| TASK DESCRIPTION |
Transcribe every line below exactly; no image goes into the output.

[Records contained in a dataset]
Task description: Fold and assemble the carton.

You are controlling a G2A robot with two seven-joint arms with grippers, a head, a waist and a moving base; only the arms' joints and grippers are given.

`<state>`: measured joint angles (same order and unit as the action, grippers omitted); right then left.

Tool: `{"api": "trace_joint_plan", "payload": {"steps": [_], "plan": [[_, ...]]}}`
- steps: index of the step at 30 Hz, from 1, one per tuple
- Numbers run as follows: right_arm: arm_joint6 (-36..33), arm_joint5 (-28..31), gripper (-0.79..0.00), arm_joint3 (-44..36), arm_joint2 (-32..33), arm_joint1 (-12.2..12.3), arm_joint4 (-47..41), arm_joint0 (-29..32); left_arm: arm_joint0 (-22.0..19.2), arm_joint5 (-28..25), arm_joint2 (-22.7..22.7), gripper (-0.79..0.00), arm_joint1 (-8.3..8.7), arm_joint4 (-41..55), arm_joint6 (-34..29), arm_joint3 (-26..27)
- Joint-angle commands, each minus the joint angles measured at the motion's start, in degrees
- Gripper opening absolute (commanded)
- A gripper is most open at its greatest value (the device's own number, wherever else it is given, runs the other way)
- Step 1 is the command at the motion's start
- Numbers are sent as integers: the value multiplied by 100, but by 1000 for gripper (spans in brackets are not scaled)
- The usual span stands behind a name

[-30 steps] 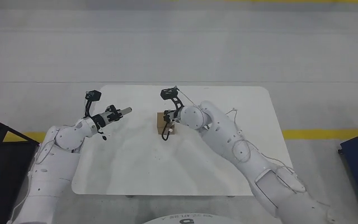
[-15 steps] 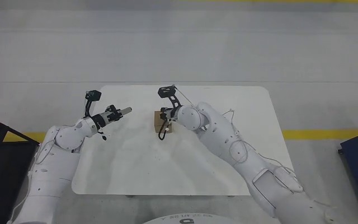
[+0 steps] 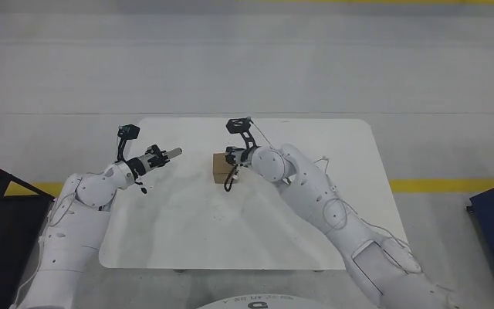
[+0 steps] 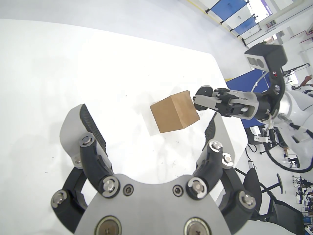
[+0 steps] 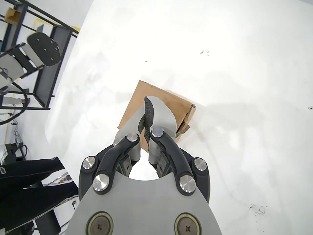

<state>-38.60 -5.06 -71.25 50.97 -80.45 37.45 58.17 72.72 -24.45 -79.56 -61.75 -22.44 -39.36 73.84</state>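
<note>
A small brown cardboard carton (image 3: 222, 167) sat on the white tabletop (image 3: 309, 224), roughly midway between the left and right edges and nearer the far edge than the near one. It was already squared up into a box. The right jaws were closed tight against each other with nothing between them. Their tips were laid over the carton's top and, as far as we could tell, pressed against its upper edge on the side facing the right edge. The left jaws hung spread wide and empty above the tabletop, well apart from the carton and toward the left edge.

We judged the carton (image 4: 173, 114) light and hollow, with thin walls that would buckle under a hard squeeze and slide easily on the smooth top (a push from one side alone would likely just shove it along). The safer hold seemed to be across two opposite flat faces, near the corners where the board is stiffest.

In the right wrist view, one end of the carton (image 5: 171, 96) showed a crumpled flap (image 5: 186, 123). We could not tell whether it was tucked in or only bent. The closed jaws covered much of the top face, and the underside and the face toward the far edge were hidden.
</note>
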Motion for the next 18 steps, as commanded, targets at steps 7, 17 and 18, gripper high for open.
{"api": "trace_joint_plan", "payload": {"steps": [7, 17, 18], "plan": [[-180, -158, -785, -451, 750, 288, 454, 740, -179, 1128, 665, 0, -2, -2236, -208, 200], [-543, -58, -785, 363, 165, 101, 297, 221, -1077, 1057, 1859, 0, -278, -2666, -530, -466], [-536, -26, -785, 397, 113, 83, 288, 184, -1132, 1137, 2015, 0, -329, -2655, -513, -503]]}}
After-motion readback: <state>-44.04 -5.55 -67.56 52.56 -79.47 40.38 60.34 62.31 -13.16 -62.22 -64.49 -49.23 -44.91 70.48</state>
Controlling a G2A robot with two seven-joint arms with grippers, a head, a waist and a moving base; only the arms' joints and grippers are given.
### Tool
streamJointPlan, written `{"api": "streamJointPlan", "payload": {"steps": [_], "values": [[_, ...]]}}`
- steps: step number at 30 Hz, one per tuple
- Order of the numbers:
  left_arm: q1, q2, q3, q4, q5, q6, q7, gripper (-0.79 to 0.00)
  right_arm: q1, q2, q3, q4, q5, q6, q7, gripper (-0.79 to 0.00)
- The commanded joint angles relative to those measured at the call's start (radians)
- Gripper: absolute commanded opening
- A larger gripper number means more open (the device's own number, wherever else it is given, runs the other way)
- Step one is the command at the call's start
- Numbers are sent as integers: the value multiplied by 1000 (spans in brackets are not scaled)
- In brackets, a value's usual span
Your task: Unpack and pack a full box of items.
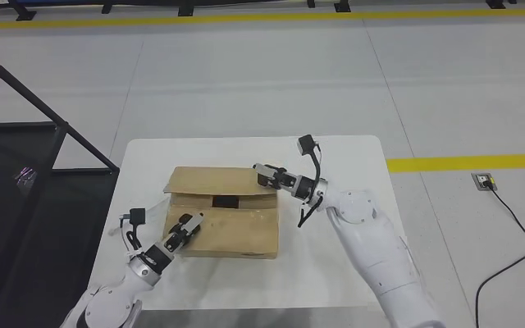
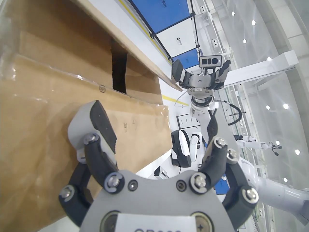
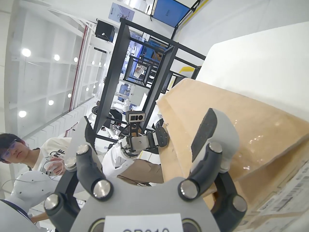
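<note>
A brown cardboard box (image 1: 221, 215) sits mid-table, its top flaps folded nearly shut with a dark gap (image 1: 225, 201) between them. My left gripper (image 1: 187, 225) is open at the box's near left corner, with one finger (image 2: 102, 126) lying against the near flap (image 2: 48, 85). My right gripper (image 1: 264, 175) is open at the far right corner, one finger (image 3: 210, 131) over the edge of the far flap (image 3: 241, 112), which stands slightly raised. Each wrist view shows the other gripper across the box (image 2: 200, 73) (image 3: 154, 141). The box's contents are hidden.
The white table (image 1: 344, 164) has bare room right of and behind the box. A black metal frame (image 1: 33, 164) stands off its left side. A printed label (image 3: 289, 189) is stuck on the box's right side.
</note>
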Motion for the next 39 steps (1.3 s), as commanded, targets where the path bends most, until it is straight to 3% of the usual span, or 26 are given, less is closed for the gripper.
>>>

| ANSWER TO THIS TASK |
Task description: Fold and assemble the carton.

You are controlling a G2A robot with two seven-joint arms with grippers, a head, a waist and a moving base; only the arms' joints and grippers are given.

`<state>`: measured joint angles (same order and unit as the action, grippers omitted); right then left.

Tool: `{"api": "trace_joint_plan", "payload": {"steps": [_], "plan": [[_, ...]]}}`
- steps: index of the step at 30 Hz, from 1, one per tuple
- Numbers run as follows: right_arm: arm_joint6 (-36..33), arm_joint5 (-28..31), gripper (-0.79..0.00), arm_joint3 (-44..36), arm_joint2 (-32..33), arm_joint1 (-12.2..12.3), arm_joint4 (-47..41), arm_joint0 (-29..32); left_arm: arm_joint0 (-22.0..19.2), arm_joint5 (-28..25), arm_joint2 (-22.7..22.7), gripper (-0.79..0.00), arm_joint1 (-8.3..8.7), arm_joint4 (-41..55), arm_joint6 (-34..29), arm_joint3 (-26..27)
- Joint-angle commands, each minus the joint angles measured at the motion's start, in degrees
- Gripper opening absolute (commanded)
- A gripper is most open at its greatest value (the device's own number, wherever else it is given, runs the other way)
- Step 1 is the command at the motion's start
- Numbers are sent as integers: the value multiplied by 100, but by 1000 for gripper (spans in brackets are not scaled)
- The usual span stands behind a name

[-30 steps] 
[-15 steps] 
[+0 steps] 
[+0 steps] 
[+0 steps] 

<state>-38.60 -5.06 -71.25 50.97 -80.45 37.45 58.17 72.72 -24.45 -79.56 -61.75 -22.44 -39.36 73.84</state>
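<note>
A small brown cardboard carton (image 3: 222, 167) sat on the white tabletop (image 3: 309, 224), roughly midway between the left and right edges and nearer the far edge than the near one. It was already squared up into a box. The right jaws were closed tight against each other with nothing between them. Their tips were laid over the carton's top and, as far as we could tell, pressed against its upper edge on the side facing the right edge. The left jaws hung spread wide and empty above the tabletop, well apart from the carton and toward the left edge.

We judged the carton (image 4: 173, 114) light and hollow, with thin walls that would buckle under a hard squeeze and slide easily on the smooth top (a push from one side alone would likely just shove it along). The safer hold seemed to be across two opposite flat faces, near the corners where the board is stiffest.

In the right wrist view, one end of the carton (image 5: 171, 96) showed a crumpled flap (image 5: 186, 123). We could not tell whether it was tucked in or only bent. The closed jaws covered much of the top face, and the underside and the face toward the far edge were hidden.
</note>
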Motion for the next 18 steps, as commanded, targets at steps 7, 17 and 18, gripper high for open.
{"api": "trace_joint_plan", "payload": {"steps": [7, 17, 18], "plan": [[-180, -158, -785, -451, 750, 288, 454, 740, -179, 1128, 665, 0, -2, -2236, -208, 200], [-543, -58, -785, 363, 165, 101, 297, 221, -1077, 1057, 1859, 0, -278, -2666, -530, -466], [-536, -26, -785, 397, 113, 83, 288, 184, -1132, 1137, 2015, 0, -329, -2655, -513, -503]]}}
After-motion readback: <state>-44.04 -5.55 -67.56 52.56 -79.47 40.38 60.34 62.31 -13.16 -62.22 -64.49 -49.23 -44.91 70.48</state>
Controlling a G2A robot with two seven-joint arms with grippers, a head, a waist and a moving base; only the arms' joints and grippers are given.
### Tool
streamJointPlan, written `{"api": "streamJointPlan", "payload": {"steps": [_], "values": [[_, ...]]}}`
- steps: step number at 30 Hz, one per tuple
- Order of the numbers:
  left_arm: q1, q2, q3, q4, q5, q6, q7, gripper (-0.79 to 0.00)
  right_arm: q1, q2, q3, q4, q5, q6, q7, gripper (-0.79 to 0.00)
- The commanded joint angles relative to those measured at the call's start (radians)
- Gripper: absolute commanded opening
- A larger gripper number means more open (the device's own number, wherever else it is given, runs the other way)
- Step one is the command at the call's start
- Numbers are sent as integers: the value multiplied by 1000 (spans in brackets are not scaled)
- In brackets, a value's usual span
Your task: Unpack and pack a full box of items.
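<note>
A brown cardboard box (image 1: 221, 215) sits mid-table, its top flaps folded nearly shut with a dark gap (image 1: 225, 201) between them. My left gripper (image 1: 187, 225) is open at the box's near left corner, with one finger (image 2: 102, 126) lying against the near flap (image 2: 48, 85). My right gripper (image 1: 264, 175) is open at the far right corner, one finger (image 3: 210, 131) over the edge of the far flap (image 3: 241, 112), which stands slightly raised. Each wrist view shows the other gripper across the box (image 2: 200, 73) (image 3: 154, 141). The box's contents are hidden.
The white table (image 1: 344, 164) has bare room right of and behind the box. A black metal frame (image 1: 33, 164) stands off its left side. A printed label (image 3: 289, 189) is stuck on the box's right side.
</note>
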Motion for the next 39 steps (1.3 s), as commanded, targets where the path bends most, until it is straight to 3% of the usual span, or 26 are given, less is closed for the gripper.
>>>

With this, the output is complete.